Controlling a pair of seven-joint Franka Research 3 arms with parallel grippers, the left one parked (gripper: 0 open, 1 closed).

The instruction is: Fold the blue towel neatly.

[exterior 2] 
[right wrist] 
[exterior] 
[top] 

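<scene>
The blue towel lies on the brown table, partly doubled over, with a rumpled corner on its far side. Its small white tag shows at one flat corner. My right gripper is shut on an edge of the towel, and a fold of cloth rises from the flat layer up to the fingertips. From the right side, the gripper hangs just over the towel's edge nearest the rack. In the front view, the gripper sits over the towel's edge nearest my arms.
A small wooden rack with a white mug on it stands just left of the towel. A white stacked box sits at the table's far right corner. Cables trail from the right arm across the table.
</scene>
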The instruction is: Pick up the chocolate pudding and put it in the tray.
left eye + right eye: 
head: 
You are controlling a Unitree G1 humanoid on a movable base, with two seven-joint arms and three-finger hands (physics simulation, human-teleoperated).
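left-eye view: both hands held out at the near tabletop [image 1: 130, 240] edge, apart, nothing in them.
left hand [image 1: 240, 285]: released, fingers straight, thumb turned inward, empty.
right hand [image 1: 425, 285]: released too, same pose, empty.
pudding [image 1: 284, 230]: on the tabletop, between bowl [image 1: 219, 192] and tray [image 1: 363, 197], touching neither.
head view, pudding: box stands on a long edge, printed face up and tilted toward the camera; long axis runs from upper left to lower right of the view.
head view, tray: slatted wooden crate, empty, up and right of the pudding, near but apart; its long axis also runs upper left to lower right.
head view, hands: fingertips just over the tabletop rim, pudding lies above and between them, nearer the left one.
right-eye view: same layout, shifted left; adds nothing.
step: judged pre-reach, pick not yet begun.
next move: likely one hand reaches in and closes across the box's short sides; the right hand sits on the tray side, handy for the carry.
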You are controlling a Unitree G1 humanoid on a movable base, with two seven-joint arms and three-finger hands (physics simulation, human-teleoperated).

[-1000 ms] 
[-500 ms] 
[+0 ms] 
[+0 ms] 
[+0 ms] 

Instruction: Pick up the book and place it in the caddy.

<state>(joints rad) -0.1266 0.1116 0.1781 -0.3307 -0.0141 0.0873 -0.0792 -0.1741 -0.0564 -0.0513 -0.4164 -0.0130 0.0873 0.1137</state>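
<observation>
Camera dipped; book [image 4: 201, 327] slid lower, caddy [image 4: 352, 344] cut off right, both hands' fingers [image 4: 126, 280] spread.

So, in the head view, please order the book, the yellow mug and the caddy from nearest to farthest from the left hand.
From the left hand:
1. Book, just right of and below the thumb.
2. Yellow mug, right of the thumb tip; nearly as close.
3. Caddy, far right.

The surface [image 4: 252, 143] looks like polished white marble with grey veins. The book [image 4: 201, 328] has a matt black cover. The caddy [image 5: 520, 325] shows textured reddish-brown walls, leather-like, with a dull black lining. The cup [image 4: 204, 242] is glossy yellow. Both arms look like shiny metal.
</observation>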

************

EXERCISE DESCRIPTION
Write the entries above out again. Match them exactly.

TASK OUTPUT
Controlling a pair of seven-joint Franka Research 3 arms with parallel grippers, the left one parked (gripper: 0 open, 1 closed).

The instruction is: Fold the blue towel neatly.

[exterior 2] 
[right wrist] 
[exterior] 
[top] 

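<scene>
The blue towel lies on the brown table, partly doubled over, with a rumpled corner on its far side. Its small white tag shows at one flat corner. My right gripper is shut on an edge of the towel, and a fold of cloth rises from the flat layer up to the fingertips. From the right side, the gripper hangs just over the towel's edge nearest the rack. In the front view, the gripper sits over the towel's edge nearest my arms.
A small wooden rack with a white mug on it stands just left of the towel. A white stacked box sits at the table's far right corner. Cables trail from the right arm across the table.
</scene>
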The instruction is: Pick up the chocolate pudding and put it in the tray.
left eye + right eye: 
head: 
You are controlling a Unitree G1 humanoid on a movable base, with two seven-joint arms and three-finger hands (physics simulation, human-teleoperated).
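left-eye view: both hands held out at the near tabletop [image 1: 130, 240] edge, apart, nothing in them.
left hand [image 1: 240, 285]: released, fingers straight, thumb turned inward, empty.
right hand [image 1: 425, 285]: released too, same pose, empty.
pudding [image 1: 284, 230]: on the tabletop, between bowl [image 1: 219, 192] and tray [image 1: 363, 197], touching neither.
head view, pudding: box stands on a long edge, printed face up and tilted toward the camera; long axis runs from upper left to lower right of the view.
head view, tray: slatted wooden crate, empty, up and right of the pudding, near but apart; its long axis also runs upper left to lower right.
head view, hands: fingertips just over the tabletop rim, pudding lies above and between them, nearer the left one.
right-eye view: same layout, shifted left; adds nothing.
step: judged pre-reach, pick not yet begun.
next move: likely one hand reaches in and closes across the box's short sides; the right hand sits on the tray side, handy for the carry.
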You are controlling a Unitree G1 humanoid on a movable base, with two seven-joint arms and three-finger hands (physics simulation, human-teleoperated).

[-1000 ms] 
[-500 ms] 
[+0 ms] 
[+0 ms] 
[+0 ms] 

Instruction: Pick up the book and place it in the caddy.

<state>(joints rad) -0.1266 0.1116 0.1781 -0.3307 -0.0141 0.0873 -0.0792 -0.1741 -0.0564 -0.0513 -0.4164 -0.0130 0.0873 0.1137</state>
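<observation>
Camera dipped; book [image 4: 201, 327] slid lower, caddy [image 4: 352, 344] cut off right, both hands' fingers [image 4: 126, 280] spread.

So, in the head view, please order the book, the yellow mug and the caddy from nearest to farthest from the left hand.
From the left hand:
1. Book, just right of and below the thumb.
2. Yellow mug, right of the thumb tip; nearly as close.
3. Caddy, far right.

The surface [image 4: 252, 143] looks like polished white marble with grey veins. The book [image 4: 201, 328] has a matt black cover. The caddy [image 5: 520, 325] shows textured reddish-brown walls, leather-like, with a dull black lining. The cup [image 4: 204, 242] is glossy yellow. Both arms look like shiny metal.
</observation>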

There is nothing more to the output.